Published online Dec 28, 2013. doi: 10.3748/wjg.v19.i48.9418
Revised: October 16, 2013
Accepted: November 1, 2013
Published online: December 28, 2013
Processing time: 151 Days and 4.8 Hours
AIM: To determine the clinical value of a splenorenal shunt plus pericardial devascularization (PCVD) in portal hypertension (PHT) patients with variceal bleeding.
METHODS: From January 2008 to November 2012, 290 patients with cirrhotic portal hypertension were treated surgically in our department for the prevention of gastroesophageal variceal bleeding: 207 patients received a routine PCVD procedure (PCVD group), and 83 patients received a PCVD plus a splenorenal shunt procedure (combined group). Changes in hemodynamic parameters, rebleeding, encephalopathy, portal vein thrombosis, and mortality were analyzed.
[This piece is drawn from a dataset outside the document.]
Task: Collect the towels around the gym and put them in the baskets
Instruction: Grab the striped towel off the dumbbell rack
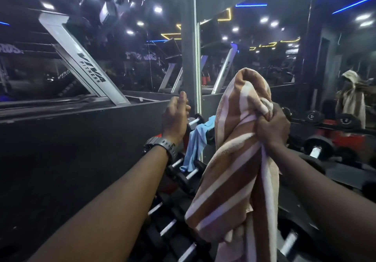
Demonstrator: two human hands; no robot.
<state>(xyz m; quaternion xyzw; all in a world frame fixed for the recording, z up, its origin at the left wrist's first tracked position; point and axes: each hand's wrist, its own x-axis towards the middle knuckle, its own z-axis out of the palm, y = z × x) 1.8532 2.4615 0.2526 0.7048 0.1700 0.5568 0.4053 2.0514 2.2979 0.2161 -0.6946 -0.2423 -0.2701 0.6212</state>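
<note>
My right hand [271,126] was clenched in a tight fist around the striped towel [234,160], arm stretched forward. My left hand [176,117], a watch [160,146] on its wrist, reached ahead with fingers loosely curled, apparently empty, though its palm faced away.

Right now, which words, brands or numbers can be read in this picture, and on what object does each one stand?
"VIVA FITNESS": black letters on the slanted silver machine beam.
Pale lettering on the dark wall at far left: cut off and blurred, not readable.
Lettering reflected in the mirror: reversed and blurred, not readable.
Marks on the dumbbell ends: too small to read.
</note>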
RESULTS: The free portal pressure decreased to 21.43 ± 4.35 mmHg in the combined group compared with 24.61 ± 5.42 mmHg in the PCVD group (P < 0.05). The changes in hemodynamic parameters were more significant in the combined group (P < 0.05). The long-term rebleeding rate was 7.22% in the combined group, which was lower than that in the PCVD group (14.93%), (P < 0.05).
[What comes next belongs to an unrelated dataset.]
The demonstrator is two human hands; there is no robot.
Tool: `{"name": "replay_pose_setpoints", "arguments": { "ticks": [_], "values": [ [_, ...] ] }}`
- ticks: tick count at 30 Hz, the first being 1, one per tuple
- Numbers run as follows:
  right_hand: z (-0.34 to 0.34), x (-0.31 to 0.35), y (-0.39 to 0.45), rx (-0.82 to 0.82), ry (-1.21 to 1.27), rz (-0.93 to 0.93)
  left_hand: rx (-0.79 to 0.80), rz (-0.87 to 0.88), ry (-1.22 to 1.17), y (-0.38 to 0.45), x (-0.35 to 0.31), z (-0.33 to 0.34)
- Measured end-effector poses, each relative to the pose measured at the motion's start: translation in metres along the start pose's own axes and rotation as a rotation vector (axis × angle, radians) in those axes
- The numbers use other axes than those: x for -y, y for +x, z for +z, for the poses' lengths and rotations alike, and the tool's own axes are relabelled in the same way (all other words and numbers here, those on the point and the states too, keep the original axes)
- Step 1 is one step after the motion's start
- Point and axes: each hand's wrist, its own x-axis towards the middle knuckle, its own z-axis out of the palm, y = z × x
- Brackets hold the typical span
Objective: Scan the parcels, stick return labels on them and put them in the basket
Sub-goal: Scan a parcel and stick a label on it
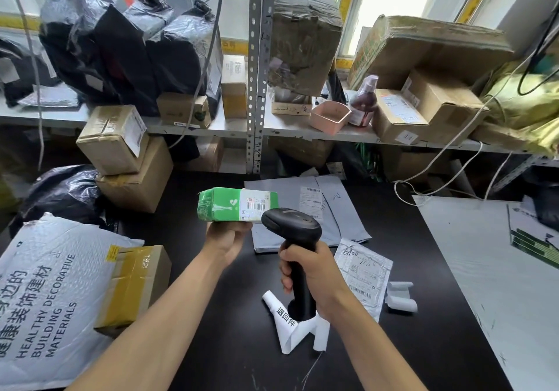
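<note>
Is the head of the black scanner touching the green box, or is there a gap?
Cannot tell. In the head view the scanner overlaps the lower right corner of the green box, so any contact or gap is hidden behind it.

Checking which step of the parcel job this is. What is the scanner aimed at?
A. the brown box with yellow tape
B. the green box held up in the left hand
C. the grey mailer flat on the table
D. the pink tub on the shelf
B: the right hand grips the scanner, its head right beside the barcode label on the green box that the left hand holds up.
</note>
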Motion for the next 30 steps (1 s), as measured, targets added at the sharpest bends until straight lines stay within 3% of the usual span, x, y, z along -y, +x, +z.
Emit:
{"name": "replay_pose_setpoints", "arguments": {
  "ticks": [15,21,26,30],
  "values": [
    [-0.011,-0.010,0.021,-0.004,-0.039,0.020,-0.017,-0.034,0.044,0.015,0.005,-0.008],
    [-0.036,-0.043,0.054,-0.128,-0.371,0.042,-0.007,-0.138,-0.065,-0.009,0.011,-0.028],
    [-0.063,-0.083,0.091,-0.152,-0.677,0.127,-0.085,-0.285,0.186,-0.027,0.029,-0.050],
    [-0.079,-0.111,0.114,-0.071,-0.879,0.154,-0.220,-0.365,0.275,-0.040,0.048,-0.062]
  ]
}}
CONCLUSION: Devascularization plus splenorenal shunt is an effective and safe strategy to control esophagogastric variceal bleeding in PHT. It should be recommended as a first-line treatment for preventing bleeding in PHT patients when surgical interventions are considered.
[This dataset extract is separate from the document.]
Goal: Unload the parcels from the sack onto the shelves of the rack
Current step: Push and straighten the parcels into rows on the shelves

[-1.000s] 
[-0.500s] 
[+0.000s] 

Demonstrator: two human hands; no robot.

Core tip: A comparison of two surgical techniques for esophagogastric variceal bleeding in patients with cirrhotic portal hypertension was performed. Pericardial devascularization and shunt are the main surgical strategies for the prevention of esophagogastric variceal bleeding in patients with portal hypertension (PHT). In this study, we found that devascularization plus splenorenal shunt was an effective and safe strategy for controlling esophagogastric variceal bleeding in PHT patients. This surgical technique should be recommended as a first-line treatment for the prevention of bleeding in PHT patients when surgical interventions are considered.